# PROBLEM TO SOLVE:
Copy out lines with the word "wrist" from the material that follows.

# RECORDED DATA:
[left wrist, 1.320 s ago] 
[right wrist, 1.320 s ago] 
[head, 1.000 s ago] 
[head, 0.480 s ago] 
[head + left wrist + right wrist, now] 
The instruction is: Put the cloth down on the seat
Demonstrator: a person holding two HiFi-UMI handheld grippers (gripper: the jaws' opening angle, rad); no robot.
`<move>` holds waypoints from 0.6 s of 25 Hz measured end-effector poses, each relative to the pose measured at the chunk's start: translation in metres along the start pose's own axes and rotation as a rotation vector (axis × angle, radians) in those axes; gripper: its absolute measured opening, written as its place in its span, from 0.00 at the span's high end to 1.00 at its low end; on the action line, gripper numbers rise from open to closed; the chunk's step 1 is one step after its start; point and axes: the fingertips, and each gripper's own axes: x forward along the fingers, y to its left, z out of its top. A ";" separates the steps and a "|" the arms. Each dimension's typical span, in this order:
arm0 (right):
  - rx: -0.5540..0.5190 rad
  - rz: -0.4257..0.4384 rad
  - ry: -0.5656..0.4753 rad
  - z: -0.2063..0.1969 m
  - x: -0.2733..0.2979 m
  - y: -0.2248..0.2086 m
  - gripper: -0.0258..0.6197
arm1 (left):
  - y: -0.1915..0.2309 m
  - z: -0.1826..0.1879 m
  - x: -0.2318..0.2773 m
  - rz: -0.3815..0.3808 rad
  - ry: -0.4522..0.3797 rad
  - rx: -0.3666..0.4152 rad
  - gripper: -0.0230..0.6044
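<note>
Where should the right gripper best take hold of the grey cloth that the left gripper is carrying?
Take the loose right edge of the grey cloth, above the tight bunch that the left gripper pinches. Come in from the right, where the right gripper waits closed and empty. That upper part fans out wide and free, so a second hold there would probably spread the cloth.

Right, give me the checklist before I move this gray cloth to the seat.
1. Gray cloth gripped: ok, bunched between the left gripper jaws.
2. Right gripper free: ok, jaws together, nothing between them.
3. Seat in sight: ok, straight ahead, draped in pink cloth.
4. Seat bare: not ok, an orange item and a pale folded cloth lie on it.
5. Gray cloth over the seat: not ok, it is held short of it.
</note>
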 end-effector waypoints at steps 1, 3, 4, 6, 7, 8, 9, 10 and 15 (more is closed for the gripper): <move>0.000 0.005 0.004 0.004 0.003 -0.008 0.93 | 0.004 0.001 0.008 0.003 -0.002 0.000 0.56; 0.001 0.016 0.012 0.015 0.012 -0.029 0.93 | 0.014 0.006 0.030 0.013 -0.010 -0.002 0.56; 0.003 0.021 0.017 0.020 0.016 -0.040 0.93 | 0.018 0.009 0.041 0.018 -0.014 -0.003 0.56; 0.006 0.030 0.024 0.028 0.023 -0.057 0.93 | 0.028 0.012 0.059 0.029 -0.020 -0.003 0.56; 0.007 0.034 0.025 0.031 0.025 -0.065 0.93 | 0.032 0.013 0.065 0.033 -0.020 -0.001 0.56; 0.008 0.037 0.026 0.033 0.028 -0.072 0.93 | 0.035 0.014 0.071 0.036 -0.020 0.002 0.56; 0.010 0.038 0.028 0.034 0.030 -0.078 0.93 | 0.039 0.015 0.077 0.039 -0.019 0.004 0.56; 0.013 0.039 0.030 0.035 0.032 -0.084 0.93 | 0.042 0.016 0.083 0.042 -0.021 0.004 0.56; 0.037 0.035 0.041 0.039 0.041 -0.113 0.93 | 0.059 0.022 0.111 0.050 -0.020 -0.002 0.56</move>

# REPLY:
[left wrist, 1.320 s ago] 
[right wrist, 1.320 s ago] 
[head + left wrist + right wrist, now] 

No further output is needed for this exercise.